## Your objective
The lines below, beginning at the one that contains "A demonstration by" and ending at the last, are to be retyped exactly.

## Information shown
__________________________________________________
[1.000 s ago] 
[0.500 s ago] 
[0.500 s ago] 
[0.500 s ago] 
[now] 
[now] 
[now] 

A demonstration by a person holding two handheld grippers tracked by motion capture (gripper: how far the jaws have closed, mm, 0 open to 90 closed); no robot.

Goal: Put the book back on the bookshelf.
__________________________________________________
## Result for this task
A demonstration by a person holding two handheld grippers tracked by motion capture (gripper: how far the jaws have closed, mm, 0 open to 90 closed); no robot.

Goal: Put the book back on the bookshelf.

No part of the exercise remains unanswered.